◆ EXERCISE DETAILS
Copy, exactly and without additions, every line in the records below from the one holding "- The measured" through the one holding "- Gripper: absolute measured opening", both ends included.

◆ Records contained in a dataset
== Segment start ==

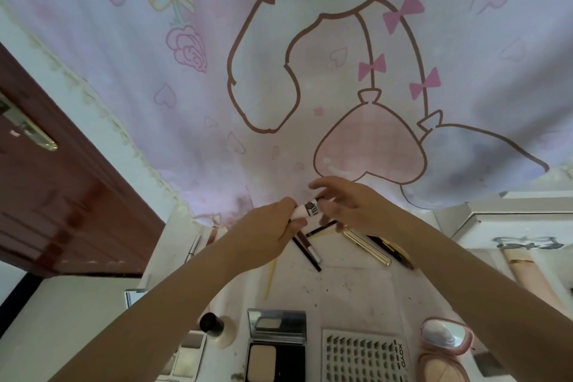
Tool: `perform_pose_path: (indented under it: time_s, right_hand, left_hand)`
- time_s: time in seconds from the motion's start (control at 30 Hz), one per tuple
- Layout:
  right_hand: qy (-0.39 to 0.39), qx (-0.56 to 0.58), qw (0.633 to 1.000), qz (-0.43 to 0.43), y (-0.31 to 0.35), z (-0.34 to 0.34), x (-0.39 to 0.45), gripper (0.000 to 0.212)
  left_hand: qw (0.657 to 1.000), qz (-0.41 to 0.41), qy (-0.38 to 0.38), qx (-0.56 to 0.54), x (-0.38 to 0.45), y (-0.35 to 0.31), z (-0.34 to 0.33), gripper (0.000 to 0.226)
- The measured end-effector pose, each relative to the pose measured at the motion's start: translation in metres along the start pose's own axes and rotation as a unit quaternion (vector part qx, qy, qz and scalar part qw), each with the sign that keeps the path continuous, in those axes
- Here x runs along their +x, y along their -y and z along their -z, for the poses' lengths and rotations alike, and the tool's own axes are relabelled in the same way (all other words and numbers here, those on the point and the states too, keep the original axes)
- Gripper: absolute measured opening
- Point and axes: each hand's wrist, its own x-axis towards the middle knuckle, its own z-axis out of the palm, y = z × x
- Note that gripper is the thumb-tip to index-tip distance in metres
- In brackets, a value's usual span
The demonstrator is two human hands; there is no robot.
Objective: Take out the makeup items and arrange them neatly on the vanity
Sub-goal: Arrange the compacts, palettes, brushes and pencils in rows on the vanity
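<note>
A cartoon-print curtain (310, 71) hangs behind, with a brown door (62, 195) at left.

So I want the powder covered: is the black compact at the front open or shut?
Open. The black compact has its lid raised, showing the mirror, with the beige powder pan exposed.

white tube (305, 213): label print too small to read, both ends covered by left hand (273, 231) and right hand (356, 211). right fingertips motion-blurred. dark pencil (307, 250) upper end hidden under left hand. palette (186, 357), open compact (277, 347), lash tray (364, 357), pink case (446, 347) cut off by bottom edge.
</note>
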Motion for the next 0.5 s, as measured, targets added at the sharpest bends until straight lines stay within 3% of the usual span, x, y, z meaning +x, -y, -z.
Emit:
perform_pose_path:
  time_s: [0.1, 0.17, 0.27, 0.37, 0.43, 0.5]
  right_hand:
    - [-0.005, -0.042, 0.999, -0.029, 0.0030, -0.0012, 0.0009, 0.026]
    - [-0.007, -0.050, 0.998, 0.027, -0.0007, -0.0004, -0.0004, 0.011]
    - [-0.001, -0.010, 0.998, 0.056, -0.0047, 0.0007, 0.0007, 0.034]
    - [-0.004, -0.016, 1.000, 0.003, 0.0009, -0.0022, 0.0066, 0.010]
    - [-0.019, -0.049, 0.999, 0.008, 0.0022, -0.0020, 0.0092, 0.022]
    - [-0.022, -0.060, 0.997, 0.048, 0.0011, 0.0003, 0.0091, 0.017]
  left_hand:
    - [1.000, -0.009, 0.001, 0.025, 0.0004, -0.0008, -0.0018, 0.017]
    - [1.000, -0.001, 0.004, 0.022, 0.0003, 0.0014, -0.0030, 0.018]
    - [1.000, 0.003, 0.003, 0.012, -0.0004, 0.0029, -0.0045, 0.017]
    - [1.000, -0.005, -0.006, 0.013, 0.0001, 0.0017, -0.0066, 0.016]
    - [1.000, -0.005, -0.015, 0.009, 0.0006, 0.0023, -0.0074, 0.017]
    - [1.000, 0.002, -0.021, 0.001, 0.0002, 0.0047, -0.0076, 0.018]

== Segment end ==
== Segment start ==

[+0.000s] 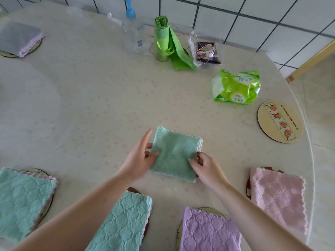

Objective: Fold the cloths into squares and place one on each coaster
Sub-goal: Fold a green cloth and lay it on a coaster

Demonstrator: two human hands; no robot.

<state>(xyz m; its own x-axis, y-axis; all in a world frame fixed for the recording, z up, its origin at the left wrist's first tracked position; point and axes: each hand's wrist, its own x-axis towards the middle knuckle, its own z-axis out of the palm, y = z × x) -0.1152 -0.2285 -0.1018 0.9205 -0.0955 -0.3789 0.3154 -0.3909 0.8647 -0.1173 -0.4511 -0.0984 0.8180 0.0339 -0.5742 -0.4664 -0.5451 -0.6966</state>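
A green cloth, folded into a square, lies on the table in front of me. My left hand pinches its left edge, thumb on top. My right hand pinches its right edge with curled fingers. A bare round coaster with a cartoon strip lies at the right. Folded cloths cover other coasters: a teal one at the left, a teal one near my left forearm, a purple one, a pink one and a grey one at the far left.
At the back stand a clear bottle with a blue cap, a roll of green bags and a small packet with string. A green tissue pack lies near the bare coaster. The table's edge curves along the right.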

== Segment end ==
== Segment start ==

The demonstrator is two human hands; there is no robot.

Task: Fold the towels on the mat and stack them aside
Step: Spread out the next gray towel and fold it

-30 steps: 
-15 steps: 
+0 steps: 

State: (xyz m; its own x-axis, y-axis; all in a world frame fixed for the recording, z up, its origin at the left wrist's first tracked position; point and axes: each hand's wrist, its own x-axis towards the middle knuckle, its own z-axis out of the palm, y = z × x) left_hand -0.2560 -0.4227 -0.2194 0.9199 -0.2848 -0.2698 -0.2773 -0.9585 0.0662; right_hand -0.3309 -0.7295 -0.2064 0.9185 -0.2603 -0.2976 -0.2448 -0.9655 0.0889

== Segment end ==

◆ EXPECTED OUTPUT
- The measured end-effector pose, each relative to the pose measured at the motion's start: translation in metres along the start pose's own axes and rotation as a unit quaternion (vector part qx, qy, qz and scalar part qw), each with the sign that keeps the path continuous, in those axes
- Here x runs along their +x, y along their -y and z along their -z, for the poses' lengths and rotations alike, and the tool's own axes are relabelled in the same way (all other words and numbers here, those on the point and the states too, keep the original axes)
- Gripper: absolute measured opening

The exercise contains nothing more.